Hyberts Sven G, Heffron Gregory J, Tarragona Nestor G, Solanky Kirty, Edmonds Katherine A, Luithardt Harry, Fejzo Jasna, Chorev Michael, Aktas Huseyin, Colson Kimberly, Falchuk Kenneth H, Halperin Jose A, Wagner Gerhard
Harvard Medical School, Department of Biological Chemistry and Molecular Pharmacology, 240 Longwood Avenue, Boston, Massachusetts 02115, USA.
J Am Chem Soc. 2007 Apr 25;129(16):5108-16. doi: 10.1021/ja068541x. Epub 2007 Mar 28.
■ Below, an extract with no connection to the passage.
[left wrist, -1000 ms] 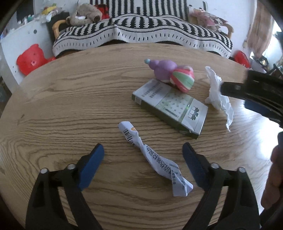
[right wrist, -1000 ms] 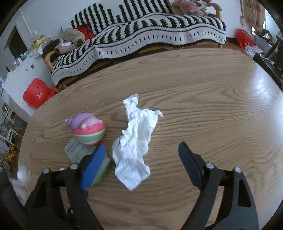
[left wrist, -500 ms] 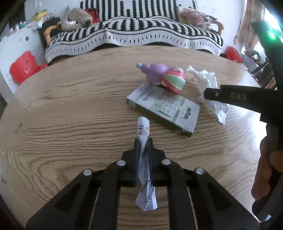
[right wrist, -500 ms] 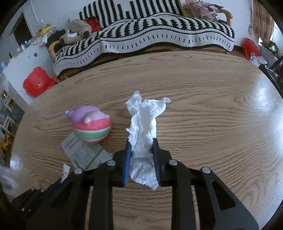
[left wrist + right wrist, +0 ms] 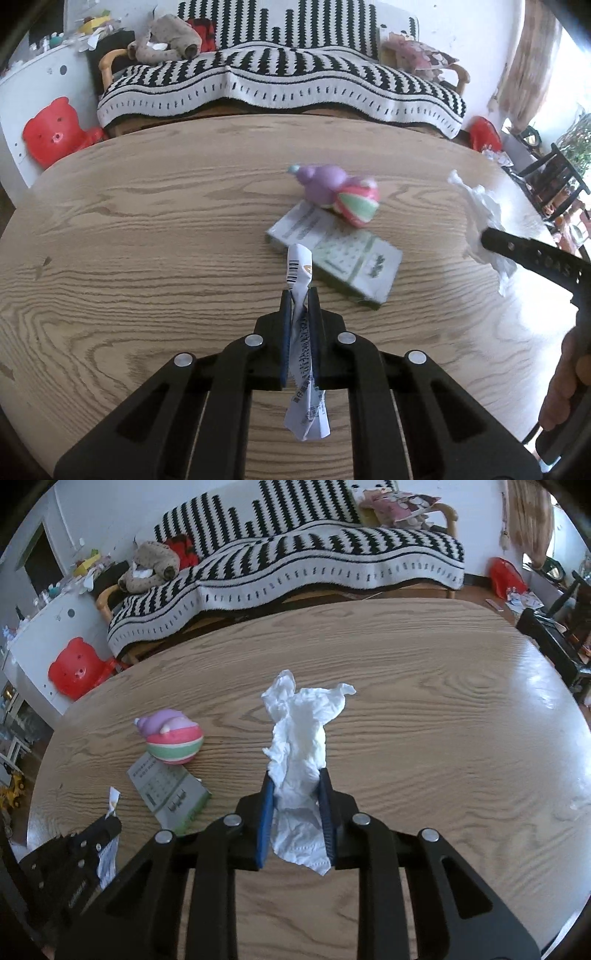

To obtain a comprehensive assessment of metabolite levels from extracts of leukocytes, we have recorded ultrahigh-resolution 1H-13C HSQC NMR spectra of cell extracts, which exhibit spectral signatures of numerous small molecules. However, conventional acquisition of such spectra is time-consuming and hampers measurements on multiple samples, which would be needed for statistical analysis of metabolite concentrations. Here we show that the measurement time can be dramatically reduced without loss of spectral quality when using nonlinear sampling (NLS) and a new high-fidelity forward maximum-entropy (FM) reconstruction algorithm. This FM reconstruction conserves all measured time-domain data points and guesses the missing data points by an iterative process. This consists of discrete Fourier transformation of the sparse time-domain data set, computation of the spectral entropy, determination of a multidimensional entropy gradient, and calculation of new values for the missing time-domain data points with a conjugate gradient approach. Since this procedure does not alter measured data points, it reproduces signal intensities with high fidelity and does not suffer from a dynamic range problem. As an example we measured a natural abundance 1H-13C HSQC spectrum of metabolites from granulocyte cell extracts. We show that a high-resolution 1H-13C HSQC spectrum with 4k complex increments recorded linearly within 3.7 days can be reconstructed from one-seventh of the increments with nearly identical spectral appearance, indistinguishable signal intensities, and comparable or even lower root-mean-square (rms) and peak noise patterns measured in signal-free areas. Thus, this approach allows recording of ultrahigh resolution 1H-13C HSQC spectra in a fraction of the time needed for recording linearly sampled spectra.
为了全面评估白细胞提取物中的代谢物水平,我们记录了细胞提取物的超高分辨率1H-13C HSQC NMR光谱,这些光谱显示了众多小分子的光谱特征。然而,常规采集此类光谱耗时且妨碍对多个样品的测量,而这对于代谢物浓度的统计分析是必需的。在此我们表明,当使用非线性采样(NLS)和一种新的高保真前向最大熵(FM)重建算法时,测量时间可大幅缩短且不损失光谱质量。这种FM重建保留了所有测量的时域数据点,并通过迭代过程猜测缺失的数据点。这包括对稀疏时域数据集进行离散傅里叶变换、计算光谱熵、确定多维熵梯度,以及使用共轭梯度法计算缺失时域数据点的新值。由于此过程不会改变测量的数据点,它能以高保真度再现信号强度,且不存在动态范围问题。例如,我们测量了粒细胞细胞提取物中代谢物的天然丰度1H-13C HSQC光谱。我们表明,在3.7天内线性记录的具有4k个复数增量的高分辨率1H-13C HSQC光谱,可以从七分之一的增量中重建出来,其光谱外观几乎相同,信号强度难以区分,并且在无信号区域测量的均方根(rms)和峰值噪声模式相当甚至更低。因此,这种方法能够在记录线性采样光谱所需时间的一小部分内记录超高分辨率的1H-13C HSQC光谱。